According to EurasiaNet, an online directory of Belorussian civil rights organizations identifies ALAP as active in human rights issues, and the recipient of a 1999 award from the New York-based International League for Human Rights. ALAP, which at the time was headed by Oleg Volchek, a former state prosecutor-turned-reformer, opened a human rights protection center in 2001 in Minsk. In its 2004 report on human rights conditions in Belarus, the U.S. State Department noted that Volchek suffered a severe beating in September 2003 at the hands of an unidentified assailant. The attack came just a few weeks after a Belorussian court "shut down" the association.

In an interview with the Armenian Reporter, one of the leaders of an NGO in Georgia, who knows Samtskhe-Javakhk very well, said that ALAP is a fake organization.

"Supposedly it is a Belorussian organization which has distributed money here.
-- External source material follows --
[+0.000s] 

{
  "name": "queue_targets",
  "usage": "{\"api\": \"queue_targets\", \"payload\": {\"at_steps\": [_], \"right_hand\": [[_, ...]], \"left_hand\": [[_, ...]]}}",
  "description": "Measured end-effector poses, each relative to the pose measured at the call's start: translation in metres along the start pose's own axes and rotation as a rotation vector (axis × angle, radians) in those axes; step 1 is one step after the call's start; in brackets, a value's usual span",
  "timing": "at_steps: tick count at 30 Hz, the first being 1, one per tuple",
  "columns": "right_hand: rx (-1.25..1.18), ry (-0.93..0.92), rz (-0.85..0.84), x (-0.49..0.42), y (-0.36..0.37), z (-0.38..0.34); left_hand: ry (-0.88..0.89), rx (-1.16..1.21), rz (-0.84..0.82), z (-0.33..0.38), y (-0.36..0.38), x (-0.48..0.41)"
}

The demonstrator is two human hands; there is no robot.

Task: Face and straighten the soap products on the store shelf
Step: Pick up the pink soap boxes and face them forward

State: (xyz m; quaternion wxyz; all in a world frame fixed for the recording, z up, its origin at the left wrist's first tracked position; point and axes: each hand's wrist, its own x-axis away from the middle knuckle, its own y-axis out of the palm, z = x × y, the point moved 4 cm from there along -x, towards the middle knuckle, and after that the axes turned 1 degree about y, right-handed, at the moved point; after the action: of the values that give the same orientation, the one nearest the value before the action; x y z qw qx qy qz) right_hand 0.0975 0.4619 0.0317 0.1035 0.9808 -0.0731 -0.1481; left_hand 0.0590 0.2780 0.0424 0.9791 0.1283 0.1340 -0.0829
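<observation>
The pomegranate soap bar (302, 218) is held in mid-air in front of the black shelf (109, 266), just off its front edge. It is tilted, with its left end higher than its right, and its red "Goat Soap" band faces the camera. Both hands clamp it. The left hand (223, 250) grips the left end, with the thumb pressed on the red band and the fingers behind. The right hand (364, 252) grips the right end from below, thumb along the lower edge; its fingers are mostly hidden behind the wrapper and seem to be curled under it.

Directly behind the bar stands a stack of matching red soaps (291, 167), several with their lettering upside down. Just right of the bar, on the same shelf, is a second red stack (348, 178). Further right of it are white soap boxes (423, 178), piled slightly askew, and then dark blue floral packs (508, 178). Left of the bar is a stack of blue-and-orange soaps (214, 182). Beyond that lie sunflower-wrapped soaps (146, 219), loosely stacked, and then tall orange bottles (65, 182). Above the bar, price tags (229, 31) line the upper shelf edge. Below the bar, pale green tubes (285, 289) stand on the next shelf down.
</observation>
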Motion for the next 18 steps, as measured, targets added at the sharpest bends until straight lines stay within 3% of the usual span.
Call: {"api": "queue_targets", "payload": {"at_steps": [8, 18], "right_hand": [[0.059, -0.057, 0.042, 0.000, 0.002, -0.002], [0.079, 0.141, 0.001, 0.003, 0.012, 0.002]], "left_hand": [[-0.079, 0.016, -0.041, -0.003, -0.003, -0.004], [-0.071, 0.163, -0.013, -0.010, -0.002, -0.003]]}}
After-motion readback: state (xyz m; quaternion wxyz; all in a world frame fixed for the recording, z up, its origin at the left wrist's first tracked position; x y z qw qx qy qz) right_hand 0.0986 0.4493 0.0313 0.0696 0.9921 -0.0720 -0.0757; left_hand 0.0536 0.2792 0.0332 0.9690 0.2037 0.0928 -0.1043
They have collected completed questionnaires in return for $300 from NGOs in that region, which are not very loyal toward Georgia. The head of that organization was deported by Lukashenko [the president of Belarus] and lives in a European country. He has no idea that his organization is active in Georgia. Another supposition is that the organization, ALAP, is headed by Georgian special services in order to check the loyalty of certain Armenian circles toward Georgia. The power bodies have their wiretaps; all of the NGOs here are bugged, especially the ethnic minorities," said our interlocutor whose name we are withholding for reasons of security.

He also insisted that during the August war, Grigor Minasian and Sarkis Hakobjanian publicly spoke in Russia's favor, which was at war with Georgia. Our source did not rule out the possibility that these two Armenians were arrested because of this.